Your task
Look through the data below, and copy each line that carries the word "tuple".
---
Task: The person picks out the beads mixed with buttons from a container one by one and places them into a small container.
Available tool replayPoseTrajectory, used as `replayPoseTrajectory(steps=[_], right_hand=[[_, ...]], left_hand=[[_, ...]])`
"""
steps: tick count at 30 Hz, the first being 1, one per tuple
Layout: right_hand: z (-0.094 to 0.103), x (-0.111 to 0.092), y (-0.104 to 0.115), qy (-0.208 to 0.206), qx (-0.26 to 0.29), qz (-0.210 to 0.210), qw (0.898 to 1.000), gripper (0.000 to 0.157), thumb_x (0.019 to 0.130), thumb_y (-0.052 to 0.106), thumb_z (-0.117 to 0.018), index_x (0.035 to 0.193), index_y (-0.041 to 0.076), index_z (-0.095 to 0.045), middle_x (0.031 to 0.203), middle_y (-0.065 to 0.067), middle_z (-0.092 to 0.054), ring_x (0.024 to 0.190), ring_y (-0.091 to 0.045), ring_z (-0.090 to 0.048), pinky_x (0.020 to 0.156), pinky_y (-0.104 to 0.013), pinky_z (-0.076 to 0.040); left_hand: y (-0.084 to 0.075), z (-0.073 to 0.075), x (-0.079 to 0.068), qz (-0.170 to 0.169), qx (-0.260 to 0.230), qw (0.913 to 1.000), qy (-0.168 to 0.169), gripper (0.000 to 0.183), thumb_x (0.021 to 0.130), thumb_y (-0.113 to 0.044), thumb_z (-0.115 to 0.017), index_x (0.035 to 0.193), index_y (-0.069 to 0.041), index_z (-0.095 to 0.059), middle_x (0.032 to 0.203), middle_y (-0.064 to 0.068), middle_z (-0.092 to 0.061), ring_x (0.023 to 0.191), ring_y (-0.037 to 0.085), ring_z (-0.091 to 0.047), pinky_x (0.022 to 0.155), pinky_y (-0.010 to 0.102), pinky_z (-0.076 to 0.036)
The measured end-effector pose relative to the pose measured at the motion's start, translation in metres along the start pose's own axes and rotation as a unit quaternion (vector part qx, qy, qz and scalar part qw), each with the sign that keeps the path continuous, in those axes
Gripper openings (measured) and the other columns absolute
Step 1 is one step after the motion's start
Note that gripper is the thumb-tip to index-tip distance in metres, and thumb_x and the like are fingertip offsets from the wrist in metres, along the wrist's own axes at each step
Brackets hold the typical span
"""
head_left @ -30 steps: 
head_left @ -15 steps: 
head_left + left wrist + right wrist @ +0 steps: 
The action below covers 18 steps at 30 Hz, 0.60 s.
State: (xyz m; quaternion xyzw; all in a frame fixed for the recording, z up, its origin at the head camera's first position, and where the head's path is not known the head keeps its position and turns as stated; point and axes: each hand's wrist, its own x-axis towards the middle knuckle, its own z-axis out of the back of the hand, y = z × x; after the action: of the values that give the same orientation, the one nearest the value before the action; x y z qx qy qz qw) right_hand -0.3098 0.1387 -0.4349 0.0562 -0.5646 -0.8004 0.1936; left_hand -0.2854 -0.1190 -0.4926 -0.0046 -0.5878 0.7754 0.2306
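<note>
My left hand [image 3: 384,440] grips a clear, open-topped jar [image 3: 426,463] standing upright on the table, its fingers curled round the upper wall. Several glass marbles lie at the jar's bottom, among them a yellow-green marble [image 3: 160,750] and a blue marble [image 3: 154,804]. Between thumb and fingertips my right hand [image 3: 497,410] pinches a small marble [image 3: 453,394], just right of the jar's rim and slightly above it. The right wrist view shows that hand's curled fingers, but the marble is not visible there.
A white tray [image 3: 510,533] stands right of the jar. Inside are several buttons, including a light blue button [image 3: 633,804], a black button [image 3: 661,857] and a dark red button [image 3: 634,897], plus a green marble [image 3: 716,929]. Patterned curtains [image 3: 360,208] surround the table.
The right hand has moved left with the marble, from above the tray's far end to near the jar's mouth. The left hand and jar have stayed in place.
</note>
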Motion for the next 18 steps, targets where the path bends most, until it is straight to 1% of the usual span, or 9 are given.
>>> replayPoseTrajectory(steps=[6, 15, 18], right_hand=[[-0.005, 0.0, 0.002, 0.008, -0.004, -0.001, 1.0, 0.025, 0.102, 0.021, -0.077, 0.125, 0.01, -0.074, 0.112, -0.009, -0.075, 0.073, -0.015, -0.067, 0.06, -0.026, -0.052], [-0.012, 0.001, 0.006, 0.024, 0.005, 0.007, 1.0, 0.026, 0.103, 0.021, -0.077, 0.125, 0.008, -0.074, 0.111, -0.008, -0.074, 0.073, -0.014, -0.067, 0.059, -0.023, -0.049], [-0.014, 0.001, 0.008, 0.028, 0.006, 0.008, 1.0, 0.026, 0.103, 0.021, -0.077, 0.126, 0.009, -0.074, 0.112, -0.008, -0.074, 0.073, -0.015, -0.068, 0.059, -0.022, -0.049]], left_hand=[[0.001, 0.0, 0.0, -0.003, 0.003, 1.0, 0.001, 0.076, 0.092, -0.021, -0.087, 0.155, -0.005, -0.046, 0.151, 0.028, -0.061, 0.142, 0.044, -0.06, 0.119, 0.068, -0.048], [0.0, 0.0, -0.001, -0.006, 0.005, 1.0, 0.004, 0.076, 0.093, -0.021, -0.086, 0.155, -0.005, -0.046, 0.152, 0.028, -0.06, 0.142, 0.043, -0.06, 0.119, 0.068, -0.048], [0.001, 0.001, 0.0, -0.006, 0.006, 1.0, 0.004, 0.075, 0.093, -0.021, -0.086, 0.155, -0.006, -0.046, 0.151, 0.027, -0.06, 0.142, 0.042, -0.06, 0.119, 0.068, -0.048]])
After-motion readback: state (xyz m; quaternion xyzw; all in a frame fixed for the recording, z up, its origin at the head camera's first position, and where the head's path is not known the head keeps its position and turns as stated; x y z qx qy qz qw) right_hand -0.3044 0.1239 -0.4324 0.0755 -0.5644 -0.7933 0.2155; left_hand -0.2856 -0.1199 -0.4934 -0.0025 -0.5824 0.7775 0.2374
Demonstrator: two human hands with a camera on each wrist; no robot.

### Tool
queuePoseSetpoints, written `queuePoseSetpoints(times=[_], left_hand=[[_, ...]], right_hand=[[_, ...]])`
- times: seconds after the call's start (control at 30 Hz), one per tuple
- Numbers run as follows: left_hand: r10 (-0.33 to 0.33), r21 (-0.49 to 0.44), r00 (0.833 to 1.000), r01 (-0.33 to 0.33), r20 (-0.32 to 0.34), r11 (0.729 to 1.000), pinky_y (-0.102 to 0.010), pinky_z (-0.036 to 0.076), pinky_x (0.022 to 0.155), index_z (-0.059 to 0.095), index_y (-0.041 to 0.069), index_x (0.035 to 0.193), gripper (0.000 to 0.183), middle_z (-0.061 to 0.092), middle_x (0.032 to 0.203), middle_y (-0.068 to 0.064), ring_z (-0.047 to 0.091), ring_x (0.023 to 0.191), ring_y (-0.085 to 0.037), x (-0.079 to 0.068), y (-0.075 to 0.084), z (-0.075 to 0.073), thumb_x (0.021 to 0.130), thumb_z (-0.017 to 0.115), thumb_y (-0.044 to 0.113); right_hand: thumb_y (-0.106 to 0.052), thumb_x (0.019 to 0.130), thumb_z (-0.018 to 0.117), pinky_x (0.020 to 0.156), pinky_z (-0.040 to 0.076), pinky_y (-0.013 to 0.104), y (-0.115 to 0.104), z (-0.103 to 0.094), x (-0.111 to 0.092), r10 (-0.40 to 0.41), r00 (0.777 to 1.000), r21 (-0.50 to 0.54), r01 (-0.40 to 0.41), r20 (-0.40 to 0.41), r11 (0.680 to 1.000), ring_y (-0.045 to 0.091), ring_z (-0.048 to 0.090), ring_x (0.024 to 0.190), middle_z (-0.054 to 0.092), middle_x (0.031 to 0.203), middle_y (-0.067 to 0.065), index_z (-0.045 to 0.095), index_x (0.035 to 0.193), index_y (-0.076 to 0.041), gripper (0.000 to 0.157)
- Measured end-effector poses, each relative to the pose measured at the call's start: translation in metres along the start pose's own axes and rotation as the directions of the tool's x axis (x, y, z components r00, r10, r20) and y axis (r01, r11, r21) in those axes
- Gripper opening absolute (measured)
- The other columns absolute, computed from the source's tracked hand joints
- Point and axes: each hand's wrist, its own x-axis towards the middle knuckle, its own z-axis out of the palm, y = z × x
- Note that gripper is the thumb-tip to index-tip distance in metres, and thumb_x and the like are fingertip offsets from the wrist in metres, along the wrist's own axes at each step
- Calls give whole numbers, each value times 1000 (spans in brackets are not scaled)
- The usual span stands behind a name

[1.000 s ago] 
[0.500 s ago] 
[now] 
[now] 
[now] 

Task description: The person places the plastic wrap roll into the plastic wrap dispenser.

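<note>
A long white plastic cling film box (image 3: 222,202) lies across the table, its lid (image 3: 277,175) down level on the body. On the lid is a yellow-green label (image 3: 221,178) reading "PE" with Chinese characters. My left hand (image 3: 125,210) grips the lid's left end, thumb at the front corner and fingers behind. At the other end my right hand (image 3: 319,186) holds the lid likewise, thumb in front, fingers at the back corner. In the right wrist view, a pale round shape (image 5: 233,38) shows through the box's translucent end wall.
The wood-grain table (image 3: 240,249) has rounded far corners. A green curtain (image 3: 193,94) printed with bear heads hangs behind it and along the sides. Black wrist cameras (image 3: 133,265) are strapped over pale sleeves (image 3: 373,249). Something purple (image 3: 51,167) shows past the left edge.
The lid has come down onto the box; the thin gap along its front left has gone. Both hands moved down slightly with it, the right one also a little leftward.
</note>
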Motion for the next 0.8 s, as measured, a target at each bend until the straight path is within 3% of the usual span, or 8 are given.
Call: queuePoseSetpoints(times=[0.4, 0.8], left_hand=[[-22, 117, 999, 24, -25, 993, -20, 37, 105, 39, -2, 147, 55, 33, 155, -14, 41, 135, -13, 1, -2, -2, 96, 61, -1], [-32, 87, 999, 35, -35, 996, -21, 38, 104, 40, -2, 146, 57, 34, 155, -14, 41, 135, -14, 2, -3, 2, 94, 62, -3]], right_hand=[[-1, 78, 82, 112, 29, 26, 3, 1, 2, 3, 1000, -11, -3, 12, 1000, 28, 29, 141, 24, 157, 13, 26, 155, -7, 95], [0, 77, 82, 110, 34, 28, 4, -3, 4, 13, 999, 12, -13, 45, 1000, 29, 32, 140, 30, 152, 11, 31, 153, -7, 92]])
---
Response box
steps: tick count at 30 Hz, the first being 1, one per tuple
- times: seconds after the call's start (control at 30 Hz), one per tuple

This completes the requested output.